The report highlights the growth of the use of sidecars, which has expanded in tandem with private capital investment in the insurance sector. “Despite a changing macroeconomic and interest rate environment, the growth of sidecars suggests that insurers and investors have overlapping motivations: insurers seek capital to grow their businesses and investors seek attractive opportunities to deploy capital,” the report notes.

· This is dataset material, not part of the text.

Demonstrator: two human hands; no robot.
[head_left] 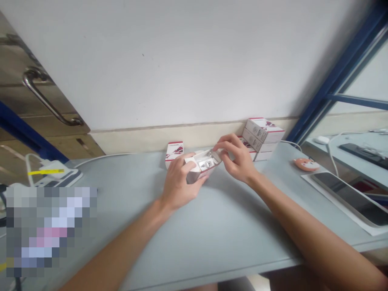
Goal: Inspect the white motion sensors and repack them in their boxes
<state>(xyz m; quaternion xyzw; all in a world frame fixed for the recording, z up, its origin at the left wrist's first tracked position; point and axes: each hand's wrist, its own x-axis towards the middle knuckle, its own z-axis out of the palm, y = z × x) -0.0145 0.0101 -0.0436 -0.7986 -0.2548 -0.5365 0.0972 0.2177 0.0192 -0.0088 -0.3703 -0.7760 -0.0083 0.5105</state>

“Insurers are drawn to sidecars because they can provide the sponsor and third parties opportunities to leverage expertise in new business or flow reinsurance activities, capital management, and asset management.”

But the report also offers warnings. In the case of sidecars, it notes that the insurer or sponsor may have to share the economics and manage complex ownership structures with third parties.

But the overarching “yellow flag”, as Moody’s terms it, is that the use of offshore structures means less transparency for investors as vehicles are generally subject to less regulation than business that resides onshore in US-regulated entities.

“Offshore entities tend to hold less capital than onshore entities,” the report notes. On this basis, the overall movement of business offshore is a credit negative for the life insurance sector, Moody’s suggests.

“The perceived benefits of offshore reinsurance by life insurers comes with risks. Offshore reinsurers need to have adequate capitalisation and controls in the company to mitigate counterparty risk and avoid a recapture of the business by the cedent or sponsor. The potential risks have not escaped US regulators, and the NAIC has highlighted offshore reinsurance as an area of focus for 2023.”